Exercise requirements — Beginning at the line containing "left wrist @", repeat each line below exactly up to and including the line containing "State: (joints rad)". Do not repeat the pictures.

Dataset entries —
+ + + +
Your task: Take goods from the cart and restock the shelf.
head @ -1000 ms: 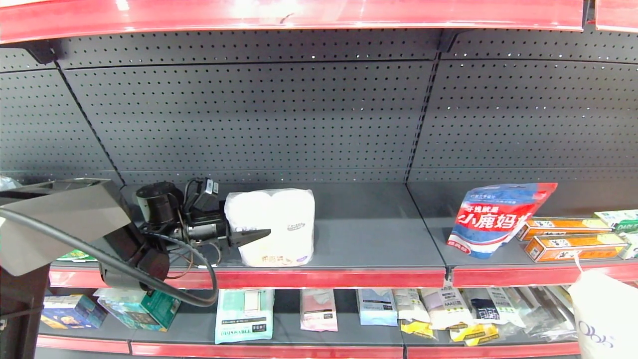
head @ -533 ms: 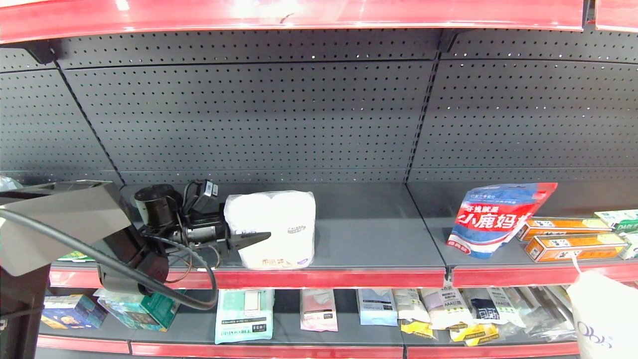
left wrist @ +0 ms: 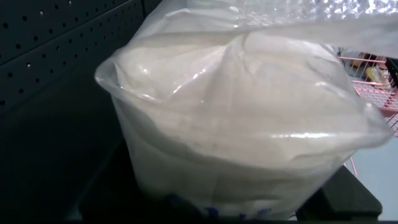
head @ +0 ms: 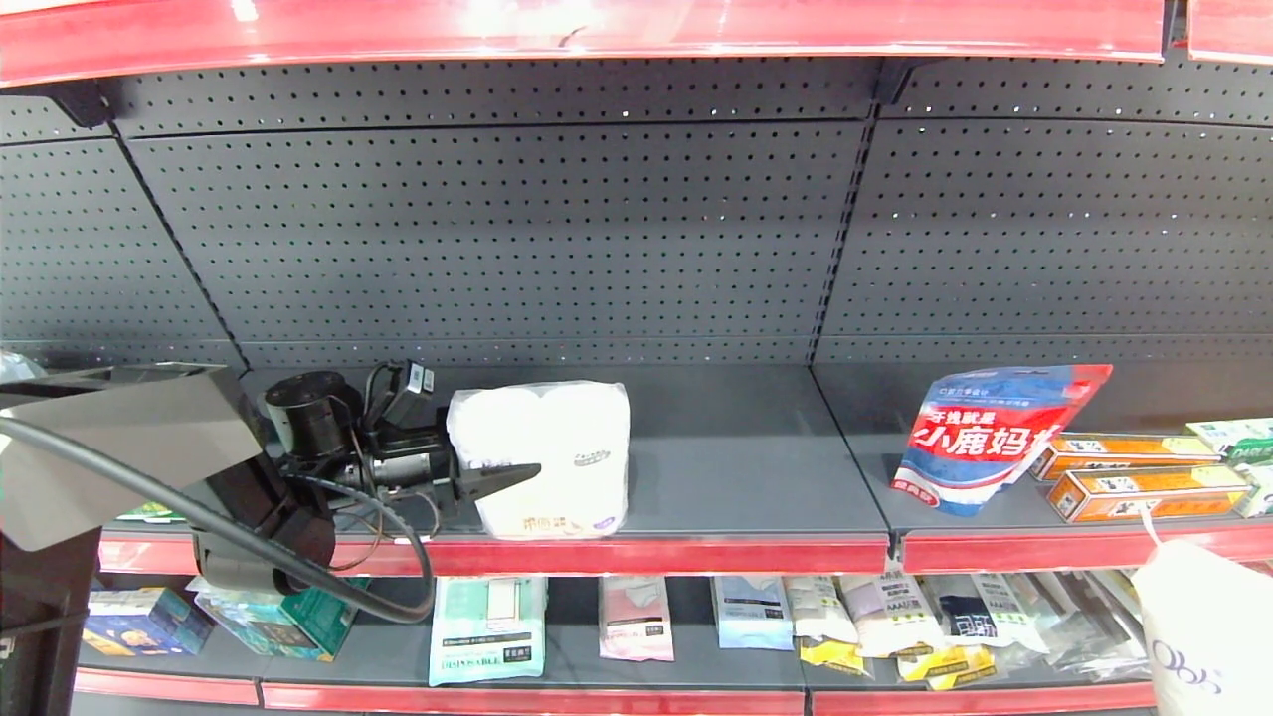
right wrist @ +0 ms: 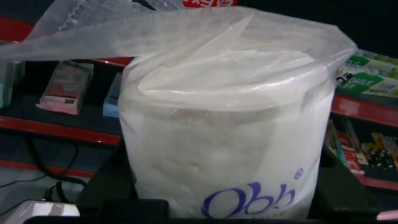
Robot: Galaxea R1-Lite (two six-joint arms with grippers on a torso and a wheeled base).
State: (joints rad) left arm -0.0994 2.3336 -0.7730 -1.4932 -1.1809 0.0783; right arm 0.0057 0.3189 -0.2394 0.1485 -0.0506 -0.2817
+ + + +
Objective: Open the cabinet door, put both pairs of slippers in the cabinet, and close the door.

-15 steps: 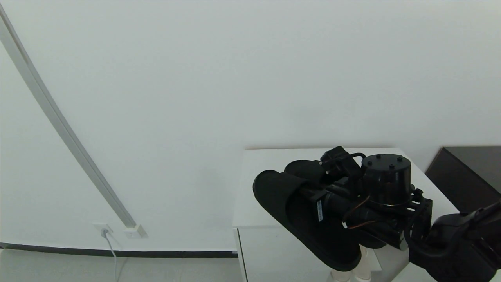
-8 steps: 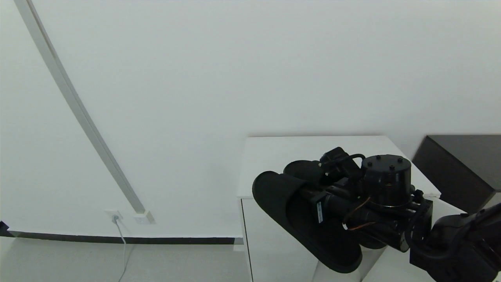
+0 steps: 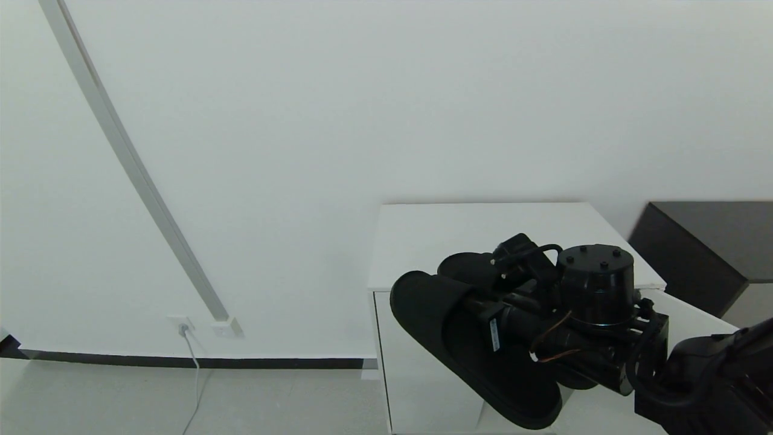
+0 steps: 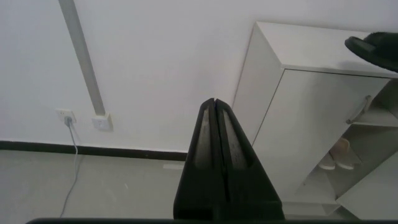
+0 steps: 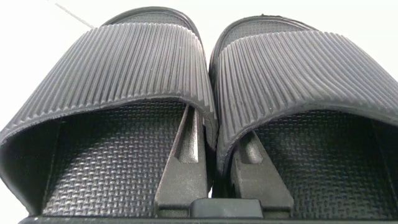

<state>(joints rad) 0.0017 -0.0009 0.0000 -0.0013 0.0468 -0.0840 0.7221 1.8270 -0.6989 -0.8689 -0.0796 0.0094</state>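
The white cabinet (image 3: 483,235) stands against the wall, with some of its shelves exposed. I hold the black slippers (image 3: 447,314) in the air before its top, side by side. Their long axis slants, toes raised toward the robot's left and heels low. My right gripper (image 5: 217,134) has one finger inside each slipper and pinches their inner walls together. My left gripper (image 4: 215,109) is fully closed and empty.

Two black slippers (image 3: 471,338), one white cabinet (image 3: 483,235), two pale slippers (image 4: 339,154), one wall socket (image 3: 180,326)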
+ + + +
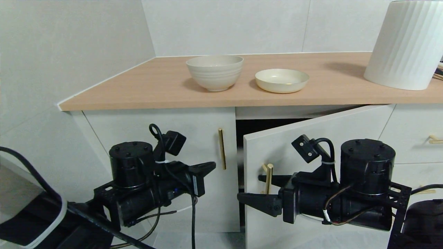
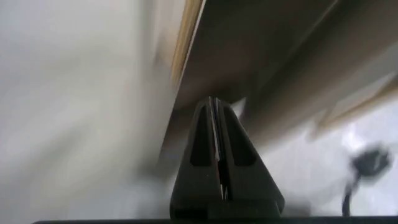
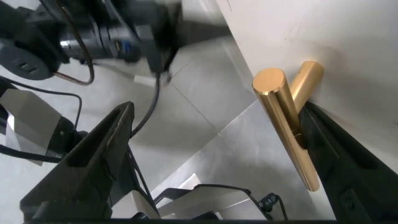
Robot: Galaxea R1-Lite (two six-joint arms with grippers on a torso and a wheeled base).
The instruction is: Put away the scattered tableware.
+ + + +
Answer to the exercise —
left wrist @ +0 ms: 
head @ +0 ms: 
right wrist @ +0 ms: 
Robot: Galaxea R1-Lite (two six-joint arms with grippers on a torso and a wheeled base).
State: (joints rad) left arm -0.0994 2.3336 -0.7730 -1.4932 -1.1809 0.0783; right arm 0.0057 0.3189 -0.2394 0.1485 -0.0506 -0.2817

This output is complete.